The key is to interpret the I Ching literally, i.e. to observe it from the angle of geometry. Nassim Haramein starts from the following constant: the only 3D geometry that can be generated with six lines (the six lines of the hexagrams) is the tetrahedron [6]. In order to respect the polarity of the universe, it is necessary to generate an inverse tetrahedron. Unlike the features of the first tetrahedron, the features of the second tetrahedron will have to be segmented, cut in two. Thus the features of the two tetrahedrons will be able to cross each other. This is why, according to him, the I Ching is made up of solid lines and segmented lines, and this is why each symbol is in symmetrical opposition: 1 and 64, 2 and 63, etc…
“If you take the code, if you continue this assembly, you will be able to reconstitute the whole matrix of 64 tetrahedrons. 64 codes each forming a tetrahedron, that makes a grid of 512, which represents the next fractal level after the 64 (64×8=512). So if you follow the code “I Ching” (which is the trigram of 8) we have the 64 hexagrams, which generate the 512 with all the progression.”
NASSIM HARAMEIN [7]
What an elegant way to link physics and consciousness!

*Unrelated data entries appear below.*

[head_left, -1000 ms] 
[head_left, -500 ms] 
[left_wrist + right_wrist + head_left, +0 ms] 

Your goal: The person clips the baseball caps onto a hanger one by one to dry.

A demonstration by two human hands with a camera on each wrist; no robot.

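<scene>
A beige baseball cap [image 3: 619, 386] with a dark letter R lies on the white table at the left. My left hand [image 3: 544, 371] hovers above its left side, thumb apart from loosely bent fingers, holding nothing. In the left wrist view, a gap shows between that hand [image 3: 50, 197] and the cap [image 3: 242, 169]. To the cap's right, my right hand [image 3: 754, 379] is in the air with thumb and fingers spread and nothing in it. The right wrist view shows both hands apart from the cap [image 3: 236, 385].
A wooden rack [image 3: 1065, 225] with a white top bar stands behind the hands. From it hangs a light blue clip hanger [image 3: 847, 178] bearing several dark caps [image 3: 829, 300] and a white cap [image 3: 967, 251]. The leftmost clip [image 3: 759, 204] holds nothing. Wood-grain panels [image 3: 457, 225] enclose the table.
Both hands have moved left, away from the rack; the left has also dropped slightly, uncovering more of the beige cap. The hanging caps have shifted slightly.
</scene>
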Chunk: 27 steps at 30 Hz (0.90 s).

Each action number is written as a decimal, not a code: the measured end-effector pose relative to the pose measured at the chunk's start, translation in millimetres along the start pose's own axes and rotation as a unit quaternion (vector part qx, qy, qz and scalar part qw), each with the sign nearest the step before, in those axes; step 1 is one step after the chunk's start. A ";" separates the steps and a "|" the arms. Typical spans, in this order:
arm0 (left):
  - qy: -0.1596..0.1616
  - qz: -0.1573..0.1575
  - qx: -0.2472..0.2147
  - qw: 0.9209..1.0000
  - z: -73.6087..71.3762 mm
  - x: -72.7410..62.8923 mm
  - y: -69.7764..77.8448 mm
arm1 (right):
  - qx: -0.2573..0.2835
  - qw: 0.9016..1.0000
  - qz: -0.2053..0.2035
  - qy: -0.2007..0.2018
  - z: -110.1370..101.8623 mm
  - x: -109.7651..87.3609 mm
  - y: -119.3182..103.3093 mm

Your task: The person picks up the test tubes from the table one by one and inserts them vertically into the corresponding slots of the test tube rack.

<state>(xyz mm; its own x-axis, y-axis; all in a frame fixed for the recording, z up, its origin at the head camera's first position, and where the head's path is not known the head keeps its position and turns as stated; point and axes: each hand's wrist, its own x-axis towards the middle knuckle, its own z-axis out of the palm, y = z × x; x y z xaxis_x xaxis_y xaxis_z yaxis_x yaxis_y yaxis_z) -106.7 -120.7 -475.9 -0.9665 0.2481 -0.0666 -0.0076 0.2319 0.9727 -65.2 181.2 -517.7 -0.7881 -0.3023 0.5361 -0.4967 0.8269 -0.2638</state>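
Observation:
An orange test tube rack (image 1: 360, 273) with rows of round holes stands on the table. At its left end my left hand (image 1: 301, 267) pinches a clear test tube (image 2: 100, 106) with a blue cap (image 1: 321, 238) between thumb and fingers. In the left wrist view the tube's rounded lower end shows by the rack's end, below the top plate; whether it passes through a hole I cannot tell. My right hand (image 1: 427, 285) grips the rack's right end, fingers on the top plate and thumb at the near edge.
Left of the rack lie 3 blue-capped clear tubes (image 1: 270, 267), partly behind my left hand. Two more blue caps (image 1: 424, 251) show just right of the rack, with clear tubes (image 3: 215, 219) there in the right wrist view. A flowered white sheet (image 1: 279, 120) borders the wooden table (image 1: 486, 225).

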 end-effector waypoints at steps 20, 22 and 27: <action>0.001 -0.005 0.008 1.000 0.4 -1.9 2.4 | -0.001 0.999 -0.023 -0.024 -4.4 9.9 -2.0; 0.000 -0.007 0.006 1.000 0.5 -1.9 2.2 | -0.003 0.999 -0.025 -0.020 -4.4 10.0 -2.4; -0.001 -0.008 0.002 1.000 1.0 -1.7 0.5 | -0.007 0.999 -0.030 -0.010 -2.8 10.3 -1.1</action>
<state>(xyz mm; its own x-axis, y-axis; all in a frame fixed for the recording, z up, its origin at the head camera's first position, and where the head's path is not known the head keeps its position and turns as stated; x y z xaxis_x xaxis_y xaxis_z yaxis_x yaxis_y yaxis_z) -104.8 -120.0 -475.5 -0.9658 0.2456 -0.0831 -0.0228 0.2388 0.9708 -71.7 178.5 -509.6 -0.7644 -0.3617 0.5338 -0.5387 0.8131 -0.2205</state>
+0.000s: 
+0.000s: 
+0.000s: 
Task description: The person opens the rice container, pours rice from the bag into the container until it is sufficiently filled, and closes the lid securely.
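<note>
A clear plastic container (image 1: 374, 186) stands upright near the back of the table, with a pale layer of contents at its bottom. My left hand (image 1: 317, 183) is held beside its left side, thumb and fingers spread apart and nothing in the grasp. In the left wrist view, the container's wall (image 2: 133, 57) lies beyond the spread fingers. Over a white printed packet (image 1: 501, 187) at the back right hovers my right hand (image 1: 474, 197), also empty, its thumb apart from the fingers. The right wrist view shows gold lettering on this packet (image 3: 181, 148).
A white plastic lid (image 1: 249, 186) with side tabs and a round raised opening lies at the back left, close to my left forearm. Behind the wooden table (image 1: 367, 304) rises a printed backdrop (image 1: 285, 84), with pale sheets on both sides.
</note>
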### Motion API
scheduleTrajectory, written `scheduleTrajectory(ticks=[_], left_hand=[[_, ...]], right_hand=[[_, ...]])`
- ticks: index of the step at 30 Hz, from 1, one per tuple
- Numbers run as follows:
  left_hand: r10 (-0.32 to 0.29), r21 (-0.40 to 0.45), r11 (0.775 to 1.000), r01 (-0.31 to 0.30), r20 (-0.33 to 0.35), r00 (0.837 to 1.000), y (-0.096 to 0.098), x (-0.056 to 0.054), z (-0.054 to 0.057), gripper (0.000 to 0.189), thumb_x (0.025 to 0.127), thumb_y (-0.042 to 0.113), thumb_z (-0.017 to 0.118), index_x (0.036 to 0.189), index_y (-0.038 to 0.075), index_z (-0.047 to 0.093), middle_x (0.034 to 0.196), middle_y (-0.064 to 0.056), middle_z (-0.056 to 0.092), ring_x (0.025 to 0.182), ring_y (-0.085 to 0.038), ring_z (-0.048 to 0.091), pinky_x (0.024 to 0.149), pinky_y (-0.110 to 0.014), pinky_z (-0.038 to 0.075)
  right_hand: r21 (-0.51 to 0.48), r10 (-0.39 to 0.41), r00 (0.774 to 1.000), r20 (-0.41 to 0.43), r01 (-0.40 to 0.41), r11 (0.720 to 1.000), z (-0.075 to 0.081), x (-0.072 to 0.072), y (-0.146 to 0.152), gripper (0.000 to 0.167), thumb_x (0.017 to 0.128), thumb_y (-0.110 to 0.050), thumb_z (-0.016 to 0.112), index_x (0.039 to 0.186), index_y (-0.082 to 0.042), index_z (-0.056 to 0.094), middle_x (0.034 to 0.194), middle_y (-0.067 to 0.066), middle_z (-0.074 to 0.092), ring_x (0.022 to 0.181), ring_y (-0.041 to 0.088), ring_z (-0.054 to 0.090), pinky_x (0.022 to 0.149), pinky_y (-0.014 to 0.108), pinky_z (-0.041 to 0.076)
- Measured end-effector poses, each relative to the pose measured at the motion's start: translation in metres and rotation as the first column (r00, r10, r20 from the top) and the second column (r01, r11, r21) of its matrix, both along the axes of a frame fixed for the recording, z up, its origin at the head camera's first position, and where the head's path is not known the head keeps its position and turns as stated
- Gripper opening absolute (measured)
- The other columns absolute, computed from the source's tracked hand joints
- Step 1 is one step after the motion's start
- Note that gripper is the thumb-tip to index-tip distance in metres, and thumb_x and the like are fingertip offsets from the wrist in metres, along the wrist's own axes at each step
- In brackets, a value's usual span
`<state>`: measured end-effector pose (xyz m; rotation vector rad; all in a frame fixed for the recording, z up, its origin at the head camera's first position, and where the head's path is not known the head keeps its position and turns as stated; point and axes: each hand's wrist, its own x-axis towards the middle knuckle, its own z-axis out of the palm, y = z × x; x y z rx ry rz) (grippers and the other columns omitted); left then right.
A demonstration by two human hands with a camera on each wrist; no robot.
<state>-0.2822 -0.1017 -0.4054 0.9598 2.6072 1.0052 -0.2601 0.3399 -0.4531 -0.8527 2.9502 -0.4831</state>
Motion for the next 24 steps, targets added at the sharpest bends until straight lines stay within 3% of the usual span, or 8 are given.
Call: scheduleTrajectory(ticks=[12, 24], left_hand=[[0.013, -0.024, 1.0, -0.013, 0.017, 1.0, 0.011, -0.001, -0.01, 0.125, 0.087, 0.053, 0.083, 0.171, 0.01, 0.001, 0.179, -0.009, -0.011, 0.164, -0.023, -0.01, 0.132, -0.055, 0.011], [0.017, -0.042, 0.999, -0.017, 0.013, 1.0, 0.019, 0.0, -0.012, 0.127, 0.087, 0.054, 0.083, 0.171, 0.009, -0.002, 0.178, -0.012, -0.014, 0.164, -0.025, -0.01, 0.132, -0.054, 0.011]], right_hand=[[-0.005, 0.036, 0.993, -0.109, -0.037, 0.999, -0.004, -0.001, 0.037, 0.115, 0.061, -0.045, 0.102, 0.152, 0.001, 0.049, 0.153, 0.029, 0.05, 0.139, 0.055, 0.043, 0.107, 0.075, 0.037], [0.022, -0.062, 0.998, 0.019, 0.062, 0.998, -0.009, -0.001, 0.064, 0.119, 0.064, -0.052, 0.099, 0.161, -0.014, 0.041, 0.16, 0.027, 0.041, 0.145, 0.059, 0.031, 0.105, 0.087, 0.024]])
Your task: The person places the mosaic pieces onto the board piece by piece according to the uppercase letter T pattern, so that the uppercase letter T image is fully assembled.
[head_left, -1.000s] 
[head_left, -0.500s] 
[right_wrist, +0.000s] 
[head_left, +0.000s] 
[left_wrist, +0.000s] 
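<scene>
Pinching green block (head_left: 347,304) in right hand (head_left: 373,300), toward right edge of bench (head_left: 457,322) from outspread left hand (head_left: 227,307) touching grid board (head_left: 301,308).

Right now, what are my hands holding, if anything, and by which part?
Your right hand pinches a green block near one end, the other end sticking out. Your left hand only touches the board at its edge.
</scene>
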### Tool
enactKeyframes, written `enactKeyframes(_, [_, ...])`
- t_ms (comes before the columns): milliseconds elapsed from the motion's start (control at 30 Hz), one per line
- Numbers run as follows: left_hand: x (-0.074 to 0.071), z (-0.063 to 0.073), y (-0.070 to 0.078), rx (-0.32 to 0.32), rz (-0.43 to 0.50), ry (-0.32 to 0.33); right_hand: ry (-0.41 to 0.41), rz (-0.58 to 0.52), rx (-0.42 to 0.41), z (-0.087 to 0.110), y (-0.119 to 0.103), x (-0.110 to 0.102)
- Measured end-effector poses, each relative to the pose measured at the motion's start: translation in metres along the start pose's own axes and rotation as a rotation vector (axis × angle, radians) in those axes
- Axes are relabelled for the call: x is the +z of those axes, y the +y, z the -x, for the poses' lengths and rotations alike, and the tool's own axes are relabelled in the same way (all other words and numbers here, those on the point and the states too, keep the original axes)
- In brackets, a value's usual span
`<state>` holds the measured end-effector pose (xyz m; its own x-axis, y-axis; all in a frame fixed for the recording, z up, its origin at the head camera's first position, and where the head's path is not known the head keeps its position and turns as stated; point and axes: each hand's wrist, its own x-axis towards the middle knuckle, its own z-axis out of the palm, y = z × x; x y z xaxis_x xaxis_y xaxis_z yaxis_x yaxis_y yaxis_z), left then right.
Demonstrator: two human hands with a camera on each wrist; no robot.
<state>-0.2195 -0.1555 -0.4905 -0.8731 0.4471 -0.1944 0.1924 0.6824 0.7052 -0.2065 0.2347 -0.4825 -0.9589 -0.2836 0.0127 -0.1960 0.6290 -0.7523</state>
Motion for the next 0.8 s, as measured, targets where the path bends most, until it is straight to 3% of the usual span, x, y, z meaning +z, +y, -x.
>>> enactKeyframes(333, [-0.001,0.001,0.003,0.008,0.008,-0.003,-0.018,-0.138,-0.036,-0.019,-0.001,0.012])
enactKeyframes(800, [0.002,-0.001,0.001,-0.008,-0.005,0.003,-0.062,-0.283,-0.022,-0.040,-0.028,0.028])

In the next article in this series, I propose to explore the links between synchronicities, acausality and unconscious.
Key points
- Synchronicities revolve around two fundamental notions: collective unconscious and archetypes.
- The Yin and Yang principles represent the incessant transformations of all aspects of life and universe.
- Yin and Yang can each be divided into Yin and Yang sub-elements, to infinity: they follow a fractal process.
- I Ching encodes the geometry of space-time, and Yin Yang encodes the dynamics of space-time.
Notes & references
[1] JUNG Carl Gustav, Les Racines de la conscience [The Roots of Consciousness], Paris : Le livre de poche, 1995, p. 528, free translation
[2] JUNG Carl Gustav, quoted by metapsychique.org, free translation
[3] According to WIKIPEDIA
[4] JUNG Carl Gustav, quoted by metapsychique.org, op.cit., free translation
[5] HARAMEIN Nassim, quoted by International Space Federation FR
[6] A tetrahedron is a pyramid with a square base, considered as the fundamental building block of the universe in Nassim Haramein’s theory.
[7] HARAMEIN Nassim, quoted by International Space Federation FR, op.cit.